In connection with its proposed sale to Bank of America, Countrywide Financial Corp. said on Monday that its Chairman and Chief Executive Officer Angelo R. Mozilo decided to "voluntarily relinquish" his rights to $37.5 million in severance compensation.
He will not receive any cash payments in the merger or upon any related employment termination other than retirement benefits and deferred compensation he has already earned, the Calabasas, Calif.-based mortgage giant said, additionally noting Mozilo's forfeiture is much less than the $115 million "some third parties" had estimated for Mozilo's severance package pay.
"My primary focus today -- as it has been for the past 40 years -- is to do what is in the best interests of Countrywide's employees, customers and shareholders," Mozilo said in the prepared statement. "I believe this decision is the right thing to do as Countrywide works toward the successful completion of the merger with Bank of America."
The pending merger was also cited as the reason behind Countrywide's decision to cancel Tuesday's fourth quarter and full-year 2007 earnings Web cast and conference call.
But in its earnings report today, the company announced a fourth quarter net loss of $0.4 billion, better than the $1.2 billion loss in the prior quarter but worse than the $0.6 billion profit a year earlier. For the full year, the net loss was $0.7 billion, worse than the $2.7 billion profit during 2006.
Earnings were impacted by a $0.4 billion write-down of $7.0 billion in nonconforming loans transferred to its held-for-investment portfolio, 0.1 billion in restructuring charges
"Countrywide's results for the fourth quarter of 2007 were adversely impacted by further credit deterioration across the industry and continued illiquidity in the secondary mortgage markets," Mozilo said in the report. "These factors resulted in increased charges associated with the building of higher loss reserves on our residential loan portfolio as well as impairment related to HELOC securitizations that exceeded those previously anticipated by the company."
Countrywide noted that it recorded impairment losses of $704 million during the latest quarter as a result of deferred repayments from home equity line-of-credit securitizations for advances. The delay resulted from rapid amortization which is triggered when loan losses increase beyond a specified threshold or duration, leaving reimbursement for advances outstanding until senior bondholders and monoline insurers are paid.
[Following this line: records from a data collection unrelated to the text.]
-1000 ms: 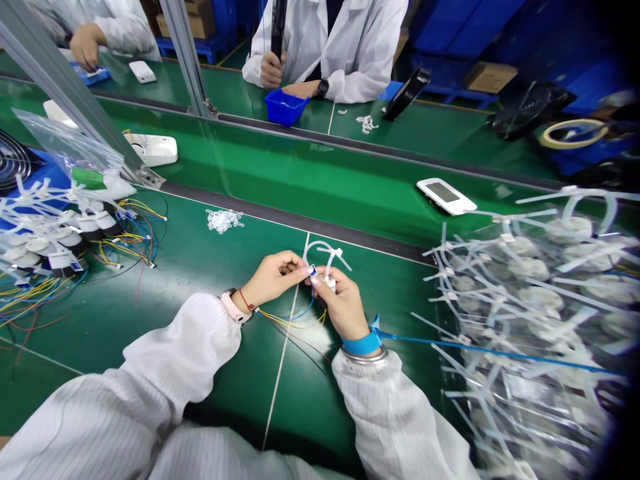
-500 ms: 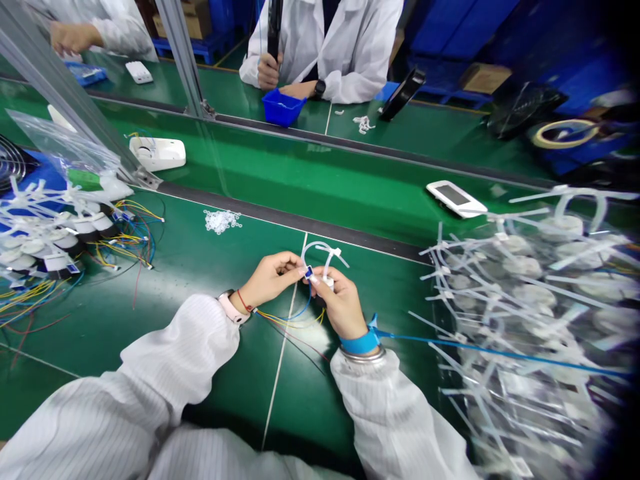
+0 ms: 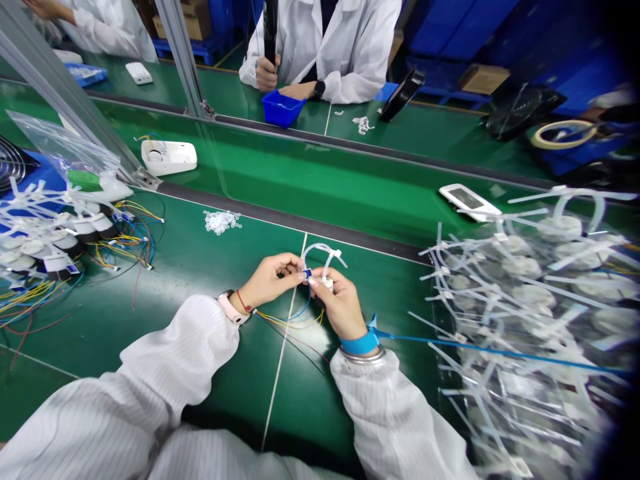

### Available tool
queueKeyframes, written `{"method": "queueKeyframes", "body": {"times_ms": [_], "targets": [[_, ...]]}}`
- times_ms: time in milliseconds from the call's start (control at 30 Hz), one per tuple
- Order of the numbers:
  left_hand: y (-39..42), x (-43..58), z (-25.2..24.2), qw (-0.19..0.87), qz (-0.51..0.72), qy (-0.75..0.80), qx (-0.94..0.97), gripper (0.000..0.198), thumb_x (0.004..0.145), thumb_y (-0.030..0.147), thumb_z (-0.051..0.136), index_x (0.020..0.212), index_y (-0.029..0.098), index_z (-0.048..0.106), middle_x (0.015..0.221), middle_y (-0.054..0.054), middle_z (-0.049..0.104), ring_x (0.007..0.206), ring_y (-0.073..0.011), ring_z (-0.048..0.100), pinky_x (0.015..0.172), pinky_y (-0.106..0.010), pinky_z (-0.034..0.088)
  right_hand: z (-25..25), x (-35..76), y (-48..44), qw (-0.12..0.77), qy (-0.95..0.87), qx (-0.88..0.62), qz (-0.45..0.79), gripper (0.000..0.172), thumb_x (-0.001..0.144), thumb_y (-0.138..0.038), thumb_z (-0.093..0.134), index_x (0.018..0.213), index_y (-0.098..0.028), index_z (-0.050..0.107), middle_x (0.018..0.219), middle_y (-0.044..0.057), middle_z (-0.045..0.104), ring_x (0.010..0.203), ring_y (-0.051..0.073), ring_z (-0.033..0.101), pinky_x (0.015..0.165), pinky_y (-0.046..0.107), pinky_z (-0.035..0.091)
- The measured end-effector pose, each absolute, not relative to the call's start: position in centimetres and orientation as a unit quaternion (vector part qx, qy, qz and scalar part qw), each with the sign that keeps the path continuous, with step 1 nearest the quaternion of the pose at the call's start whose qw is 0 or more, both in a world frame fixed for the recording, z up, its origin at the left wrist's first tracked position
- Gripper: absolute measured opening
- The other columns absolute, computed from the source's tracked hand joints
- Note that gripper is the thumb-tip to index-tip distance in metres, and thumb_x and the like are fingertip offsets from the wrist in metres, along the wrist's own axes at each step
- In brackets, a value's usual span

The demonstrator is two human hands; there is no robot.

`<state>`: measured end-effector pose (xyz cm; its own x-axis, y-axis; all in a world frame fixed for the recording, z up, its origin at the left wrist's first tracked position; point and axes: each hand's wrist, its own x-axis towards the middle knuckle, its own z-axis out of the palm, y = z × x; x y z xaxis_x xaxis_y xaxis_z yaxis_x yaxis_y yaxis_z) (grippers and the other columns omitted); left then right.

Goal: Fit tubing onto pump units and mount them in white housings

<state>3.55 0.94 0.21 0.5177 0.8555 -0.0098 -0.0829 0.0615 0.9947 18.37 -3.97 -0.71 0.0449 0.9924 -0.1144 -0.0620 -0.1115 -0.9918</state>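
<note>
My left hand (image 3: 270, 279) and my right hand (image 3: 337, 305) meet over the green bench, both pinched on one small part. That part is a white round piece with looped white tubing (image 3: 323, 255) above it and a small blue connector (image 3: 306, 273) between my fingertips. Thin yellow, blue and red wires (image 3: 290, 319) trail from it under my hands. A blue wrist strap (image 3: 361, 343) with a blue cord sits on my right wrist, a watch on my left.
A heap of like parts with white tubing (image 3: 525, 313) fills the right; another pile with coloured wires (image 3: 60, 233) lies left. Small white rings (image 3: 221, 221) lie ahead. White devices (image 3: 169, 157) (image 3: 469, 201) ride the belt. Across it a person holds a black tool by a blue bin (image 3: 281, 107).
My hands stay almost still on the part. The two white devices on the belt have moved right. The far-left person's hand has lifted away.
</note>
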Motion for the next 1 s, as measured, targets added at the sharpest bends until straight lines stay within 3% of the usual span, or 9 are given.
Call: {"method": "queueKeyframes", "body": {"times_ms": [667,1000], "targets": [[0.9,3.6,0.1,0.602,0.371,0.359,0.609,0.033,0.071,0.039,0.064,0.076,0.008,0.056,0.065,-0.001,0.051,0.057,-0.0062,0.044,0.055,-0.018,0.036,-1.1,18.7,-3.9,0.464,-0.488,-0.545,0.5,0.028,0.07,-0.043,0.064,0.082,-0.018,0.061,0.064,-0.001,0.056,0.055,0.01,0.045,0.054,0.022,0.037],[0.9,3.5,0.3,0.535,0.406,0.354,0.651,0.026,0.076,0.033,0.059,0.075,0.007,0.061,0.068,-0.004,0.057,0.057,-0.0072,0.047,0.055,-0.018,0.038,-2.2,19.2,-3.5,0.438,-0.491,-0.558,0.507,0.031,0.072,-0.046,0.062,0.085,-0.017,0.06,0.061,-0.002,0.054,0.057,0.01,0.046,0.054,0.021,0.038]]}}
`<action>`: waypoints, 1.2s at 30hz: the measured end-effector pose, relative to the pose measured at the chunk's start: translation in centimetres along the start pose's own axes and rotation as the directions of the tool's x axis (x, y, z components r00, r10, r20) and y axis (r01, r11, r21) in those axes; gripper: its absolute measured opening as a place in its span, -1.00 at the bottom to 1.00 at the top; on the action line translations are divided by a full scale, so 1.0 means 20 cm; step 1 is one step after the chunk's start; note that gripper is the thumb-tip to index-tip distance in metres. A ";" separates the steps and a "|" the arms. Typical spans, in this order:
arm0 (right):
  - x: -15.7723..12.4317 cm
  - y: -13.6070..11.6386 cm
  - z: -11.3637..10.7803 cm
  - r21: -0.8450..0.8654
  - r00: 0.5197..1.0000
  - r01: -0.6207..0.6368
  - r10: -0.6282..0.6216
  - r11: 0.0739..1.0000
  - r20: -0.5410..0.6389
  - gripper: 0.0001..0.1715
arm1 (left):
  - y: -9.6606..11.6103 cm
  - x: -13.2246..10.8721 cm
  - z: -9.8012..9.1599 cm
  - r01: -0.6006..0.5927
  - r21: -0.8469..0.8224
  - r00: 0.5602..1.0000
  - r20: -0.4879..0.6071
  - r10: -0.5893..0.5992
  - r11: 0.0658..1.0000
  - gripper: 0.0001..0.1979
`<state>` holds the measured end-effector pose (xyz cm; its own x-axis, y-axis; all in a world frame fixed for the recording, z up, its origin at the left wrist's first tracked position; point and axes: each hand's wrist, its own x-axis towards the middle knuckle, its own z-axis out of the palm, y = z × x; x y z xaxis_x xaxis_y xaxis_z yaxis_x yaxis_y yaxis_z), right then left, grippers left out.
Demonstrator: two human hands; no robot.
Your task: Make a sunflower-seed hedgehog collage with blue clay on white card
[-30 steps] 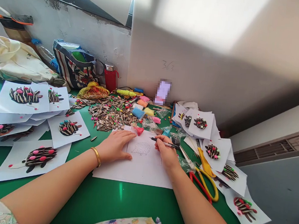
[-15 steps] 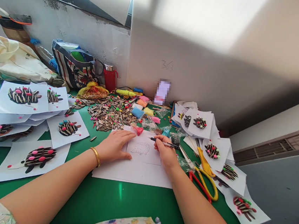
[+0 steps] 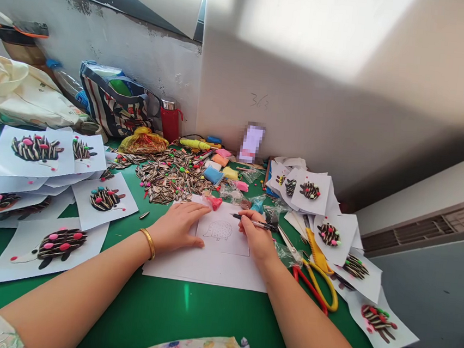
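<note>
White paper (image 3: 210, 267) lies in front of me on the green table. On it is a hedgehog drawing (image 3: 219, 230) in thin dark line, partly framed by ruled lines. My left hand (image 3: 181, 225) rests flat on the paper's left side, fingers stretched out, with a gold bangle (image 3: 148, 243) at the wrist. In my right hand (image 3: 255, 236) a black pen (image 3: 262, 224) is gripped, its tip pointing left, just above and right of the drawing; whether it touches the paper I cannot tell. A lump of red-pink clay (image 3: 214, 202) sits at the paper's top edge.
Sunflower seeds (image 3: 170, 173) are heaped behind the paper, beside coloured clay packs (image 3: 214, 175). Scissors (image 3: 291, 245) and a yellow-handled cutter (image 3: 315, 249) lie at right. Seed-hedgehog cards (image 3: 54, 266) spread left, more cards (image 3: 331, 254) right. A red flask (image 3: 170, 121) and bags stand behind.
</note>
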<state>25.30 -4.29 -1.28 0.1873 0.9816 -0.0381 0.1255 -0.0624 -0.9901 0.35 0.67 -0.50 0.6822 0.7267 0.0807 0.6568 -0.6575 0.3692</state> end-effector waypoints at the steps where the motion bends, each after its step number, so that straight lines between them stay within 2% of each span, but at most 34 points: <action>1: 0.00 0.00 0.00 -0.002 1.000 0.000 0.000 1.000 0.002 -0.68 | 0.00 0.00 0.00 -0.003 -0.001 1.000 -0.002 0.003 1.000 -0.11; 22: 0.00 0.00 -0.01 -0.013 1.000 0.025 -0.025 1.000 -0.002 -0.75 | -0.01 0.00 0.01 -0.015 0.014 1.000 -0.009 0.015 1.000 -0.13; 28: -0.01 -0.01 -0.01 -0.149 0.996 0.084 -0.088 0.985 -0.020 -0.74 | 0.00 0.00 0.00 -0.008 0.021 1.000 -0.001 0.008 1.000 -0.15; 31: -0.02 -0.03 0.00 -0.175 0.990 0.141 -0.140 0.975 0.016 -0.71 | 0.00 -0.01 0.00 -0.012 0.024 1.000 -0.004 0.012 1.000 -0.17; 36: -0.03 -0.06 0.00 -0.124 0.976 0.196 -0.181 0.973 0.122 -0.69 | 0.00 -0.01 0.00 -0.018 0.017 1.000 -0.003 0.018 1.000 -0.18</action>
<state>24.99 -4.89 -0.08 0.0409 0.9913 0.1254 0.2798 0.1091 -0.9538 0.23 0.60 -0.52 0.6930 0.7153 0.0899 0.6499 -0.6738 0.3515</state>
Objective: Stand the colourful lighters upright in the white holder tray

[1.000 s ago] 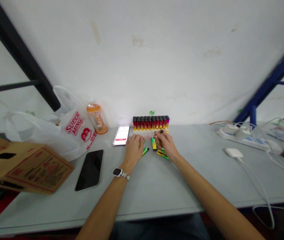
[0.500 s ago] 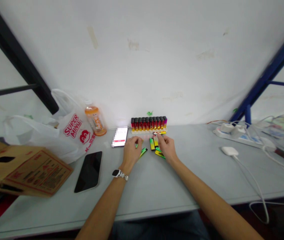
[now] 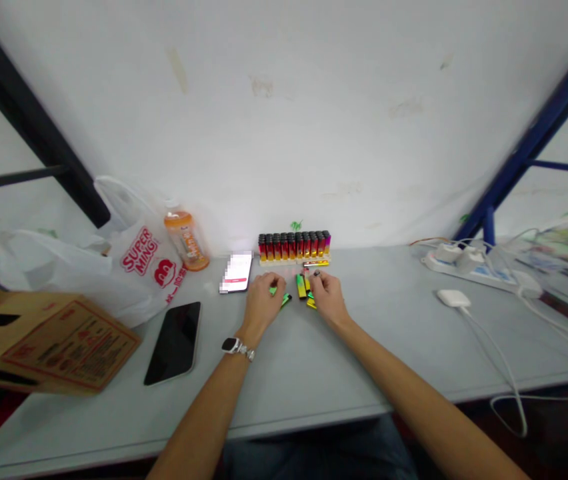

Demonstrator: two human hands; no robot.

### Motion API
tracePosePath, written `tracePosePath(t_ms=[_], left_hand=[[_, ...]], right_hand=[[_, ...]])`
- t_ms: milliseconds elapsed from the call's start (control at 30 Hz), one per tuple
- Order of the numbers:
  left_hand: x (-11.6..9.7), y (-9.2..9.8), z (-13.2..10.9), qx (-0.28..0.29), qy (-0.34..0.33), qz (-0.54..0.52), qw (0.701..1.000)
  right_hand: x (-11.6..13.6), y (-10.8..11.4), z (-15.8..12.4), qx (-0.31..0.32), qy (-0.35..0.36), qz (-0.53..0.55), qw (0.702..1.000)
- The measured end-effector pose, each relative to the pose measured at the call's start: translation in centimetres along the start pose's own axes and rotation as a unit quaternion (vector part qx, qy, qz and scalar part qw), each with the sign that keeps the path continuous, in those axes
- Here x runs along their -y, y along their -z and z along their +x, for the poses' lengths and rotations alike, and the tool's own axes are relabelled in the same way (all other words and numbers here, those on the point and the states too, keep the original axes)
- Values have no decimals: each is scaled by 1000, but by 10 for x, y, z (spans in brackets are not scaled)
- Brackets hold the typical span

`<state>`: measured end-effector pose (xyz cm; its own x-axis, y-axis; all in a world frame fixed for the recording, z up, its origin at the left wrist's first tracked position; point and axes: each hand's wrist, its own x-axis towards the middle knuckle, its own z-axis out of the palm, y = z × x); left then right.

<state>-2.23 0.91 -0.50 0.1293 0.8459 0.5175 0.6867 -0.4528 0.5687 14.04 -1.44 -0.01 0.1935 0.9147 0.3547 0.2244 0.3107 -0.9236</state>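
My left hand (image 3: 263, 303) is closed, fingers curled round a lighter whose green part (image 3: 273, 291) shows at the fingertips. Beside it lies another green lighter (image 3: 287, 301), partly hidden by the hand. The fingers of my right hand (image 3: 327, 295) pinch a lighter with a dark tip (image 3: 317, 273); the palm hides most of it. Between the hands lies a yellow-green lighter (image 3: 301, 287), with more beside it, partly covered. A gold lighter (image 3: 316, 263) lies before a pale rack (image 3: 270, 263). Upright in the rack stand several red-and-gold lighters (image 3: 294, 248) with black tops.
Left of the hands are a lit phone (image 3: 237, 272), a dark phone (image 3: 174, 343), an orange drink bottle (image 3: 187, 241), a white plastic bag (image 3: 129, 280) and a cardboard box (image 3: 64, 343). A power strip (image 3: 484, 273) and a white charger (image 3: 453, 298) with cable lie right.
My right hand has shifted slightly down and left, covering more of the lighters beside it. The left hand keeps its hold. The whole view has moved a little.
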Motion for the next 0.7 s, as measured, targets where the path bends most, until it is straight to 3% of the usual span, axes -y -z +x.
tracePosePath(t_ms=[367,700], left_hand=[[-4,1,-1,11,-6,15,1000],[-5,2,-1,16,-15,26,999]], right_hand=[[-4,1,-3,41,27,33,998],[-3,3,3,6,-4,-27,1000]])
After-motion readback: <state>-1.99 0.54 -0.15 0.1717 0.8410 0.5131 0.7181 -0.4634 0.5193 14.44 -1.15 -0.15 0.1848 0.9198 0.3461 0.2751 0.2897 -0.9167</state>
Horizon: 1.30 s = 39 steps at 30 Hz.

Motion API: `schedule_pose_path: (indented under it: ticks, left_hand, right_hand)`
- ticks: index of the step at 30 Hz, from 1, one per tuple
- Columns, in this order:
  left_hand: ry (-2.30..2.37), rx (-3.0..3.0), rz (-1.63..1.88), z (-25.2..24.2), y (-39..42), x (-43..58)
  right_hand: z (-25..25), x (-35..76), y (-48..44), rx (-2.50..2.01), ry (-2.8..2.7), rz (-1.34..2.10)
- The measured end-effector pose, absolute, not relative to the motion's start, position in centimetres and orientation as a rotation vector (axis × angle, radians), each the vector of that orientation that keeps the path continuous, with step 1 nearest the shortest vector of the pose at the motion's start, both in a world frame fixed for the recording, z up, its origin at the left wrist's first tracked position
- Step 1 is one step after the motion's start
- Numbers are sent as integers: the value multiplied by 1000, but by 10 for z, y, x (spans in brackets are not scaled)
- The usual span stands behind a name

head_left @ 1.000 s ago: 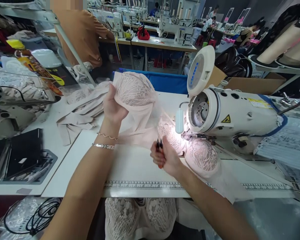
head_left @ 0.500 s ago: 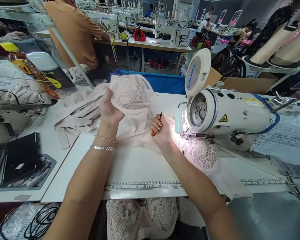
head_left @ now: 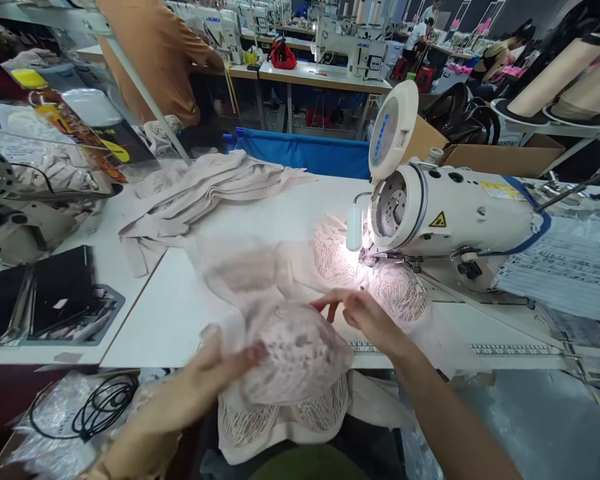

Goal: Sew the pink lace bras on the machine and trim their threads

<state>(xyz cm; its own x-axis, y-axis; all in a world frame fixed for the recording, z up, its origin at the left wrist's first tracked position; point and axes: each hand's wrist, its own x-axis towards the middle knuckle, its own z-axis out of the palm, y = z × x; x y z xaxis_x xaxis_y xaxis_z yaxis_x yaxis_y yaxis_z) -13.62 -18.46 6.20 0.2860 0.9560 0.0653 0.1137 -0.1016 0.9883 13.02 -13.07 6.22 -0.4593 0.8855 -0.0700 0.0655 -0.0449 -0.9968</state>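
Observation:
My left hand (head_left: 215,373), smeared by motion, grips a pale pink lace bra (head_left: 295,347) near the table's front edge, thumb over the cup. The bra's blurred fabric trails back over the tabletop toward the sewing machine. My right hand (head_left: 363,317) is at the cup's upper right side, index finger stretched toward the fabric and other fingers curled. Whatever is inside those curled fingers is hidden. Another lace cup (head_left: 399,291) lies by the lit needle area of the white sewing machine (head_left: 455,207). A lace bra (head_left: 245,427) rests on my lap, partly covered by the held one.
A pile of pale fabric pieces (head_left: 210,187) lies at the back left of the table. To the left are a black open case (head_left: 63,290) and bottles (head_left: 95,120). Thread cones (head_left: 555,73) stand at the right. A co-worker in an orange shirt (head_left: 150,60) sits ahead.
My left hand has brought the bra down from the back of the table toward my lap. My right hand has moved nearer and right; the small orange-handled pointed tool no longer shows.

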Motion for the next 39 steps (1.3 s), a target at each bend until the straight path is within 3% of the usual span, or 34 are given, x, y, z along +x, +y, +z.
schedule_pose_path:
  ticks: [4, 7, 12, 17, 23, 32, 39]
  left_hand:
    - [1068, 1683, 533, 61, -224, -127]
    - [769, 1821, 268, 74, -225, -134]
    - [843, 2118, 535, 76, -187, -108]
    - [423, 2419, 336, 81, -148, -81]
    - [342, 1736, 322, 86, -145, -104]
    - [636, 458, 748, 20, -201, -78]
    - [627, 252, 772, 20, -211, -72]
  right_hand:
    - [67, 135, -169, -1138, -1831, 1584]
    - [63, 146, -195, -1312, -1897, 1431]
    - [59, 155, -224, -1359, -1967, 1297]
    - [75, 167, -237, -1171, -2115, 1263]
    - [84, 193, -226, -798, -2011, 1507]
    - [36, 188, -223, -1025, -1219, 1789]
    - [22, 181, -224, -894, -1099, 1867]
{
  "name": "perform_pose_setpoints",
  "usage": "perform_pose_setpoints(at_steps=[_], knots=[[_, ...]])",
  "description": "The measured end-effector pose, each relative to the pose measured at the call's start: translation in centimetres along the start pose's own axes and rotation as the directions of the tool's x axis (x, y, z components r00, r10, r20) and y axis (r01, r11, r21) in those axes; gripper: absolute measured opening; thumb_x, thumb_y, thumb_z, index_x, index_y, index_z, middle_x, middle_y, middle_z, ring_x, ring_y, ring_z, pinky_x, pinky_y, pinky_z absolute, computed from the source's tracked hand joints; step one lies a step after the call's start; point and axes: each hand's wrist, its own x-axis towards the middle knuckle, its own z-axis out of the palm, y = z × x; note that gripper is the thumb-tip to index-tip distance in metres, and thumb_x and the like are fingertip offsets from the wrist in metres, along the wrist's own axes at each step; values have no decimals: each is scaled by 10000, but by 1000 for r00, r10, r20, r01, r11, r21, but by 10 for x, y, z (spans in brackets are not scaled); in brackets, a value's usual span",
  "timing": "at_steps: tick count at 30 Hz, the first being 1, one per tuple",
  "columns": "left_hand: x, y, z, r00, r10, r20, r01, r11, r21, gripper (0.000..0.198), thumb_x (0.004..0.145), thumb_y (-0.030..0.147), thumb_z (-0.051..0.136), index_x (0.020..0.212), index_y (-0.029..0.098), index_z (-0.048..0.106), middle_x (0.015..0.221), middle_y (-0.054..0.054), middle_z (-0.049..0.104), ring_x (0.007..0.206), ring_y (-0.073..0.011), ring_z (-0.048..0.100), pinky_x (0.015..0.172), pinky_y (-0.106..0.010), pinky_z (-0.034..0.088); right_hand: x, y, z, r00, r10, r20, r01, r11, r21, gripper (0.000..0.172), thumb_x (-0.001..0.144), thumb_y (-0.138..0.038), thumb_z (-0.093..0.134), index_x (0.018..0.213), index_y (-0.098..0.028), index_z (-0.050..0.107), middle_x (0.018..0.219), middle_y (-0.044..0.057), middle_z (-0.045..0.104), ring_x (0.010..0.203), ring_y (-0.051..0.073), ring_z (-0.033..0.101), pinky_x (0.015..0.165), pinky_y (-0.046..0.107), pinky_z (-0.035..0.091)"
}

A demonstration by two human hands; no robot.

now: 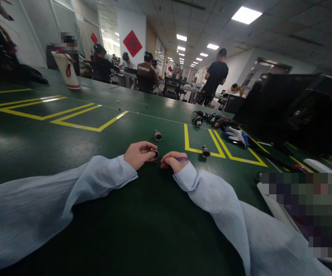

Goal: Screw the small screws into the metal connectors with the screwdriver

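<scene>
My left hand (138, 153) rests on the green table (68, 145) with its fingers closed around a small round metal part (154, 155). Close beside it, my right hand (175, 161) is closed in a pinch on a thin purple tool (181, 158). The tool's tip points toward the metal part. Both arms wear pale blue sleeves. Two more small metal cylinders lie on the table beyond my hands, one (157, 135) straight ahead and one (205, 151) to the right on a yellow line.
Yellow tape lines mark boxes on the table. Several dark parts (209, 119) and a white and blue glove (236, 136) lie at the right. A large black case (292, 111) stands behind them. A white bag (67, 71) sits far left. People work in the background.
</scene>
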Motion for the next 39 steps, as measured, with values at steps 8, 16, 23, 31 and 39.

Friday also saw the Office of the Comptroller of the Currency close down Douglass National Bank and name the Federal Deposit Insurance Corp. as the receiver. The office cited the Kansas City, Kan.-based bank had experienced "substantial dissipation of assets and earnings due to unsafe and unsound practices," and was likely incur further losses that would deplete potentially all of its capital, making it unlikely that it would become adequately capitalized without federal assistance.
The FDIC said the failed bank's deposits of $53.5 million were transferred to Liberty Bank and Trust Co., which reopened the failed bank's three offices as its own branches Monday.
As for Douglass' $58.5 million in assets, New Orleans, La.-based Liberty Bank will reportedly purchase $55.7 million at book value, less a discount of $6.1 million, while the FDIC will retain $2.8 million for later disposition.
Meanwhile, The PNC Financial Services Group Inc. is getting closer to acquire Sterling Financial Corp., as the Federal Reserve Board has approved their merger application. While a commenter of the merger proposal had alleged the banks' mortgage lending to low- to moderate-income minority in the New York-New Jersey-Pennsylvania regional area was insufficient, the Fed's examiners found the lending practices to be compliant. The reported $565 million stock-and-cash deal must be consummated by April 25, the Fed's announcement indicated.